O limpador de telas

Sem perceber, me tornei um limpador de telas. Opa! Melhor reformular essa frase: na verdade, eu me tornei um apagador de conteúdos de aparelhos eletrônicos, tipo celular, tablete, computador etc. Ou será eliminador de lixo eletrônico? Só para não deixar mal-entendidos no ar, refiro-me aos meus aparelhos e ao material que chega ininterruptamente nas minhas redes. Não vou me meter com o alheio, mas, confesso, às vezes, dá vontade de sair por aí faxinando redes sociais.
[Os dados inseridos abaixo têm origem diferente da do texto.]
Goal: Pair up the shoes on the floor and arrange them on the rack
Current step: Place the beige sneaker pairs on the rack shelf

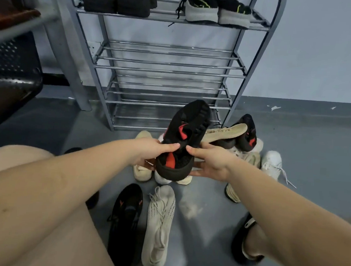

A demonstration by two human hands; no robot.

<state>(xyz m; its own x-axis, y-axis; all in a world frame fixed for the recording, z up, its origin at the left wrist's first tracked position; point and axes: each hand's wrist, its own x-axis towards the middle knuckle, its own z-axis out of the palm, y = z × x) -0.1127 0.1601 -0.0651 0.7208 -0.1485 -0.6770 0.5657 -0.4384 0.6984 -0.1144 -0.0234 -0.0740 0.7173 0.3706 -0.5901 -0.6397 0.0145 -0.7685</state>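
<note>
Both hands (148,151) (212,162) hold black-red shoe (185,137) above piled shoes (232,136) fronting rack (168,70).

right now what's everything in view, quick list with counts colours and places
shoe rack: one, grey metal, against the wall
black shoes: two, top shelf, left
black and grey shoes: two, top shelf, right
black and red shoe: one, held up before the rack
second black and red shoe: one, on the floor pile, right
black shoe: one, floor, near left
cream knit shoe: one, floor, beside it
white shoe: one, floor, far right
cream shoes: several, floor pile, partly hidden
left hand: grips the held shoe
right hand: grips the held shoe
</note>
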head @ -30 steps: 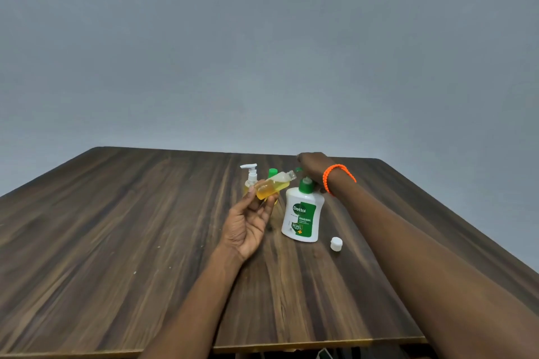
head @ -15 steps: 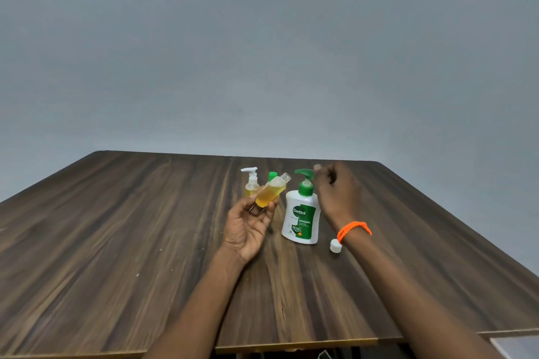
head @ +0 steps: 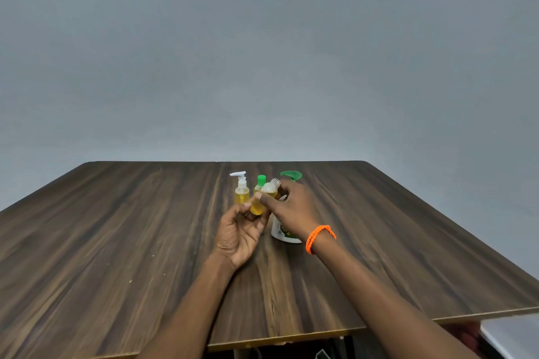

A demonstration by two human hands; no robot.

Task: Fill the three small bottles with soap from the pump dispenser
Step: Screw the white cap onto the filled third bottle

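There is one view, from the head camera, looking down over a dark wooden table (head: 116,242) toward a grey wall. The left hand (head: 240,233) is raised palm-up near the middle of the table, its fingers curled round the lower part of an uncapped small bottle (head: 264,198), which is tilted with its open threaded neck pointing up and to the right. The right hand (head: 291,207), with an orange bracelet (head: 319,237) on its wrist, has thumb and fingers closed on the upper part of the same bottle, so both hands grip it. The bottle shows yellow soap in its lower half and looks clear above that, so it seems only partly filled. Behind it stand a small bottle with a white pump top (head: 241,188), yellow nearly to its shoulder, and a small bottle with a green cap (head: 260,183), mostly hidden, its level hard to read. The pump dispenser (head: 284,233), white with a green pump head, stands just behind the right hand, largely covered by it. By my judgement two bottles are done and closed, and the third needs more soap and its cap, which I cannot see here. Count: three small bottles, one dispenser, two hands, one bracelet. A grey object (head: 513,335) shows at the lower right corner.
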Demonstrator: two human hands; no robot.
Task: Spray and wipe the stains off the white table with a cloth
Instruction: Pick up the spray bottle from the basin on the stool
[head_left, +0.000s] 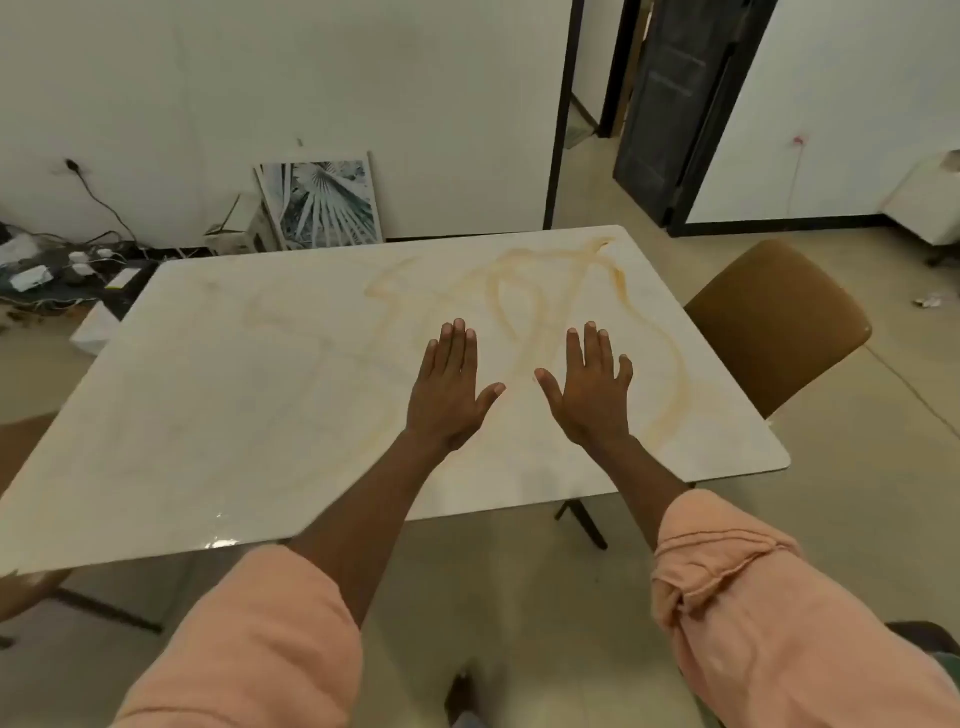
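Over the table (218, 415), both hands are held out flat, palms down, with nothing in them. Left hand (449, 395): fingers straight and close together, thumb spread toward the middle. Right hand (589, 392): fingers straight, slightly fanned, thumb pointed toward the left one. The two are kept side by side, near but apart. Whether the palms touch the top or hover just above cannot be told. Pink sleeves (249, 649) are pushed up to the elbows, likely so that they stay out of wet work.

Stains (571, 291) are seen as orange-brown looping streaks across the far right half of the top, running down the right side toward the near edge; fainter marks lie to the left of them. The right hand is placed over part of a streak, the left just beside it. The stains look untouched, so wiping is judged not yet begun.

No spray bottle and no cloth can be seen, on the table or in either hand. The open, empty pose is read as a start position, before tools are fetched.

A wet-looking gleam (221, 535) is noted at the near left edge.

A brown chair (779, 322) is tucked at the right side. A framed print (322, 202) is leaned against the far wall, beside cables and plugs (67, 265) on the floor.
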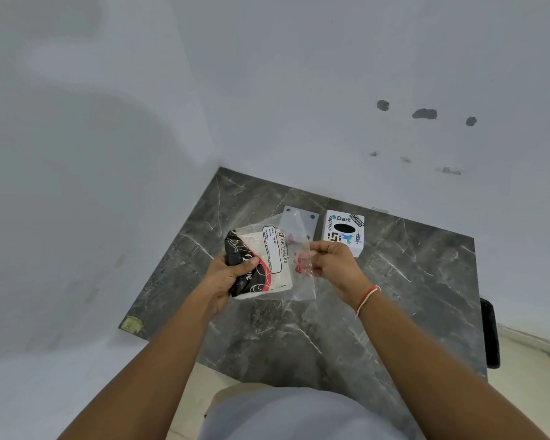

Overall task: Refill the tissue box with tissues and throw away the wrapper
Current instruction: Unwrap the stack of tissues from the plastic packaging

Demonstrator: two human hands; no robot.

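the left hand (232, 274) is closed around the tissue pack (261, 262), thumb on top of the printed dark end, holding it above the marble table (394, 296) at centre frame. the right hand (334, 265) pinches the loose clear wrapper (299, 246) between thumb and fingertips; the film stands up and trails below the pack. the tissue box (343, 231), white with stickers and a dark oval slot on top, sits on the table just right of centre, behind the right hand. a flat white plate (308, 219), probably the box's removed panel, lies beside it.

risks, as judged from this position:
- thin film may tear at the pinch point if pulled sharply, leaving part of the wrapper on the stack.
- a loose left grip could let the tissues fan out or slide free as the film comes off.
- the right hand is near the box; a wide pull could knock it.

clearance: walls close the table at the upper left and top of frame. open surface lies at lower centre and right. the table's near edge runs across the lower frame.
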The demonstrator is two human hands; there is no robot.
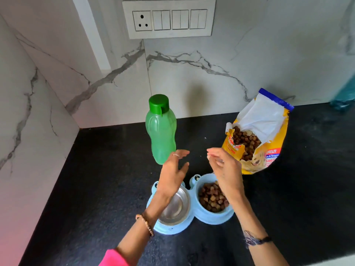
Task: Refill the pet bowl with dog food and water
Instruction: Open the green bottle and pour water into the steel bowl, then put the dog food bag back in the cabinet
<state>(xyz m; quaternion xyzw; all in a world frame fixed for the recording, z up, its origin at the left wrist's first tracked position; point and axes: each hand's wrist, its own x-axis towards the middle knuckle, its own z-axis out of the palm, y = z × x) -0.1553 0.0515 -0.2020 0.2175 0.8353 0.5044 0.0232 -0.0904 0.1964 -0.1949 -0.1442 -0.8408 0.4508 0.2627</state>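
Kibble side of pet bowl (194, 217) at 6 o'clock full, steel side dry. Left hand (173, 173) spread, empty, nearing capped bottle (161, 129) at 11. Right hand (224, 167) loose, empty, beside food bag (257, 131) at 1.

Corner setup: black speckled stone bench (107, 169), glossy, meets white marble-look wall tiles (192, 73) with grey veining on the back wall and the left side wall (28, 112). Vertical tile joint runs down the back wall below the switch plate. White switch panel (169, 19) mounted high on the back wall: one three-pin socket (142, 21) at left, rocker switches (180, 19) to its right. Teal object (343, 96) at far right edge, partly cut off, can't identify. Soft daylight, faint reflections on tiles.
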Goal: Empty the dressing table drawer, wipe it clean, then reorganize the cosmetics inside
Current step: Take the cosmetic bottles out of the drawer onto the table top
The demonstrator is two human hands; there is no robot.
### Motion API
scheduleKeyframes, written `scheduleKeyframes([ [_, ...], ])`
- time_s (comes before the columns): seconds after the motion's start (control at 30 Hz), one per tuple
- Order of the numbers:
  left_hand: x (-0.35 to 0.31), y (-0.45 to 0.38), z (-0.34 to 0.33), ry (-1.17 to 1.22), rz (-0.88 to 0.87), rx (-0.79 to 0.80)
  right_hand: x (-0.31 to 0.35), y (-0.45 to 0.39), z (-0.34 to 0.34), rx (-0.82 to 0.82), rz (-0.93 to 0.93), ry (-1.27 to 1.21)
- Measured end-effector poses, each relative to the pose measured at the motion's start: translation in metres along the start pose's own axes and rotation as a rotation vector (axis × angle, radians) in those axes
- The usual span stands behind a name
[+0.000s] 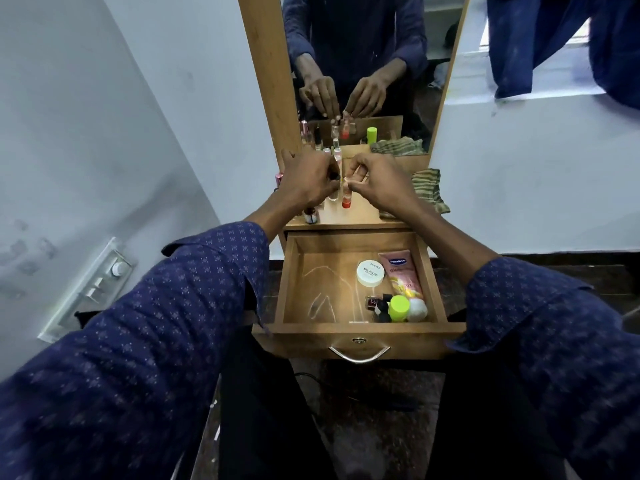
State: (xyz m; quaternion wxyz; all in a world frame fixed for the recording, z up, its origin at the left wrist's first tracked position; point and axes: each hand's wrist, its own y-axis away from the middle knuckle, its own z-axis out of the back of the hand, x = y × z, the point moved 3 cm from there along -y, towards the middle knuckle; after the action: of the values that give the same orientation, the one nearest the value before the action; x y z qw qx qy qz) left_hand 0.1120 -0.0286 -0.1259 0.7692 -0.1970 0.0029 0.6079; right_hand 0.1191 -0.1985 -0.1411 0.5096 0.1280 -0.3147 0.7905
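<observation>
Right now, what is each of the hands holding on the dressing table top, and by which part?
The right hand pinches the upper end of a slim orange-based tube. The left hand is curled over the top of a small clear bottle; its exact hold is hidden.

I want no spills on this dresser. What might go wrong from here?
1. Both hands, left hand and right hand, work among upright small bottles crowded on the shelf; a knuckle may topple one, perhaps into the open drawer below.
2. The orange-capped tube stands on its cap near the right hand and looks easy to tip.
</observation>
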Motion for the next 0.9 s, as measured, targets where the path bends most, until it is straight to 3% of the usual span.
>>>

Tem hora que eu gostaria de me tornar um ativista cibernético e apagar tudo, tipo um ludista digital, mas não o farei.

Apagar seria um gesto de resistência, um grito de revolta: “Ei, estou aqui, eu existo além das telas!”. Recado importante: “A vida acontece aqui fora também, o mundo não se resume à internet”. Não uso todos os recursos tecnológicos à minha disposição, mas os que tenho já me escravizam de tal modo que me sinto perdido, confuso, dependente, sufocado. A questão-chave é: posso viver desconectado? Posso sobreviver sem ter todas as facilidades tecnológicas e todos os aplicativos do mundo na minha mão?

Hoje, sinceramente, não sei o que me impacta mais: se a insistência da indústria do álcool — ou etanol — em nos fazer bebuns, ou a obstinação da indústria digital em nos convencer a baixar, usar, consumir tecnologias de informática e comprar aparelhos novos como se eles fossem extensão do nosso corpo; não é que tem gente que dorme com o celular!?

A coisa nos dias atuais está tão esquisita que, se você quiser controlar seu dinheirinho, deve baixar um aplicativo. Se quiser assistir a um vídeo, deve buscar na internet. Vai dirigir nas ruas desconhecidas da cidade? Use um aplicativo de trânsito. Quer montar um cardápio saudável? Fazer yoga? Saber onde tem um supermercado ou uma farmácia por perto? Precisa descobrir o significado de uma palavra? Para tudo o que você imaginar, há uma solução digital, um aplicativo. As respostas estão à sua disposição num clique, num comando de voz, basta passar o dedo na tela do celular.

O que não te contaram é que tudo isso tem vida curta, expira, some, desaparece pra sempre. Aquele vídeo que você baixou faz dez anos, lembra-se? O formato já não é compatível. Só um especialista e uma boa grana para resolver o problema. Deixa pra lá! As fotos que você guardou para rever um dia, mas nunca viu, melhor jogar fora porque ocupam memória, e vão te cobrar caro por espaço extra. O texto que você copiou para ler depois, você não sabe onde arquivou. Ou seja: contente-se com o aqui e o agora e apague o que puder. Esqueça os livros, as revistas. O que resta do mundo é o que conseguimos acumular conforme a capacidade temporária da memória de um mecanismo confiável só até o fim do dia de hoje. Depois…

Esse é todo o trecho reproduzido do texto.